To monitor the infection, the cells were washed, formaldehyde/methanol fixed, stained with Hoechst dye, and observed with a fluorescence microscope. The infection index (percentage of infected macrophages × the average number of parasites per macrophage) was obtained by counting at least 300 cells for each condition.

Statistical Analysis

The evaluation of IC50 in promastigotes and CC50 in mammalian cells following bisindole treatment was performed by nonlinear regression analysis and expressed as mean and 95% confidence interval. Statistical analyses of infection indexes were performed using one-way ANOVA followed by Tukey’s multiple-comparison post hoc test and two-way ANOVA followed by Bonferroni correction for multiple comparisons. All tests were performed using GraphPad Prism version 8 (GraphPad Software, Inc., La Jolla, CA). A p value ≤ 0.05 was considered significant.

Molecular Modeling

Model Building

Differently from human topoisomerase I (hTopo I), which is produced as a monomeric enzyme composed of a single 765 residue polypeptide chain, L. donovani topoisomerase I is a heterodimeric protein composed of a large subunit (LdTOP1L) of 635 residues and a small subunit (LdTOP1S) of 262 residues. Despite this different organization, superposition of LdTOP1LS heterodimer (PDB ID 2B9S)[27] bound to DNA on the structure of hTopo I bound to DNA complexed with topotecan (PDB ID 1K4T)[26] reveals that the amino acids shaping the drug-binding cavity are conserved between the two species. Moreover, both human and L. donovani forms undertook similar interactions with the 22-bp DNA duplex oligonucleotide present in both the X-ray structures. The key difference between the two PDB complexes resides in the size of the major groove of the DNA double strand, which is slightly larger in human form, where the topotecan is accommodated. Using available structural information here summarized, a 3D model of L. donovani topoisomerase I bound to DNA-topotecan complex was built using Maestro 11.6[31] within the Schrodinger 2018–2 software, following the computational protocol reported by Roy et al.[12] In brief, after superposing the backbone atoms of the LdTOP1LS heterodimer on the backbone atoms hTopo I protein, the DNA double strand of Leishmania donovani isoform was replaced with the DNA double strand present in the hTopo I-DNA-topotecan complex. The resulting LdTOP1LS-DNA-topotecan ternary complex was submitted to a protocol of geometry optimization based on energy minimization using OPLS3e force field.[32] After deletion of topotecan from the binding site, the resulting structure was employed to perform docking simulation with Glide 7.9 software.[33]

Ligand Docking

Docking studies were performed with Glide included in the Schrodinger software package(34) starting from LdTOP1LS-DNA-topotecan ternary model described above, following a protocol successfully applied to predict the docking pose of indole-containing compounds.[35] The docking grid was centered on the position of topotecan ligand. Dimensions of enclosing and bounding boxes were set to 20 and 10 Å on each side, respectively, and van der Waals radii of protein atoms were not scaled during grid generation. The structure of URB1483 was built in Maestro and then energy-minimized in implicit solvent (water) with OPLS3e force field to an energy gradient of 0.01 kcal/(mol Å). The minimized ligands were docked within the topotecan-binding site (see above) using Glide software in Standard Precision mode with default settings. Poses were ranked according to the Gscore value.

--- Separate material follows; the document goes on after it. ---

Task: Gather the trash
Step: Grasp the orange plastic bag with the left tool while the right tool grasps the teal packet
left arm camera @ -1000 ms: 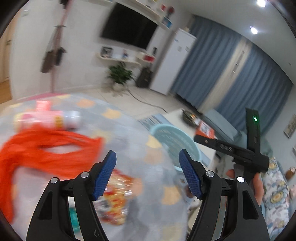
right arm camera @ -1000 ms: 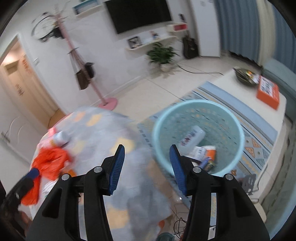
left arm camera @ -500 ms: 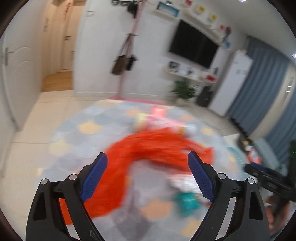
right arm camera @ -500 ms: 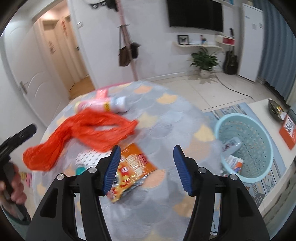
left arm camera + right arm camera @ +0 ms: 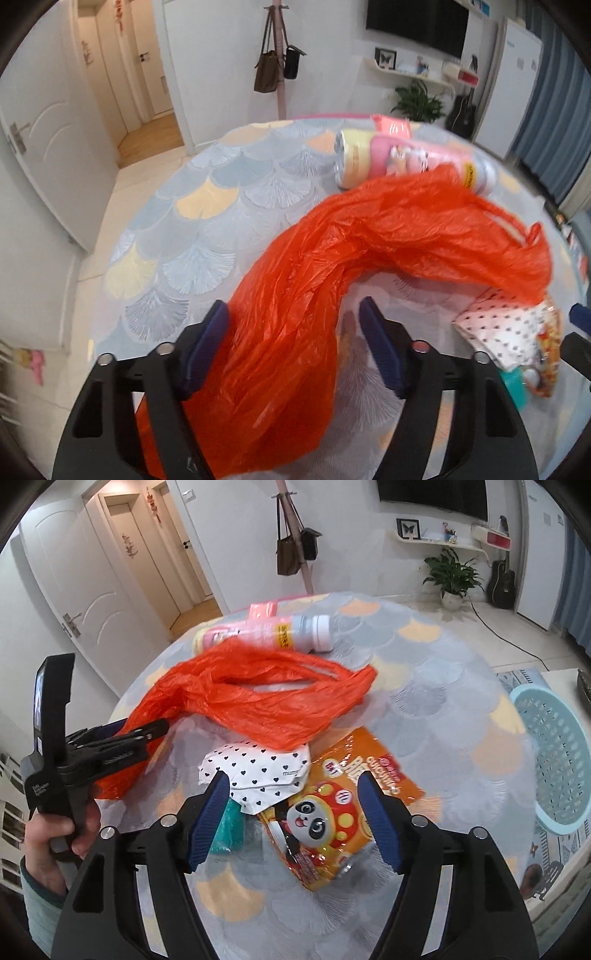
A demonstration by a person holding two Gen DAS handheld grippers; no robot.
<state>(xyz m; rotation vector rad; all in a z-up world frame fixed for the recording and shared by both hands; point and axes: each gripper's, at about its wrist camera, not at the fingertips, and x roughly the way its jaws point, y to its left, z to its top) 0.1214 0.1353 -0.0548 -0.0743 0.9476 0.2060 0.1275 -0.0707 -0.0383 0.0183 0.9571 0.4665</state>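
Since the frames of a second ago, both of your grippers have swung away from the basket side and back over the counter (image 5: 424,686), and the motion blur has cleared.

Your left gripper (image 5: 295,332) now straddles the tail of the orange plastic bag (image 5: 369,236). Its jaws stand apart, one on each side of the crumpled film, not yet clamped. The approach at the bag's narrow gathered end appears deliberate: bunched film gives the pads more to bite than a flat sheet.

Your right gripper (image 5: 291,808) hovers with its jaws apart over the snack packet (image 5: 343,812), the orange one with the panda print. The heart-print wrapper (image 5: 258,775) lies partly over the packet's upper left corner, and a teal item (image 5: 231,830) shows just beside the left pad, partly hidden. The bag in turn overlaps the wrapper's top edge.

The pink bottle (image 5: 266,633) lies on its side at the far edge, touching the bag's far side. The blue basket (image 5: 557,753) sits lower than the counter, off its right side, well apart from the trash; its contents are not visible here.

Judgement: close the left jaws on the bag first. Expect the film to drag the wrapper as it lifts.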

Stability Studies of URB1483

An opportune aliquot of a stock solution of URB1483 in DMSO (10 mM) were added to a physiological solution (0.90% w/v of NaCl water solution) or EMEM or EMTM (URB1483 concentration = 50 μM) and maintained at 37 °C. At regular time points, aliquots of the described solutions were sampled, two volumes of ACN were added, and samples were centrifuged (8000 rpm, 10 min) and analyzed by HPLC-ESI-MS for a percentage of the remaining compound over incubation time.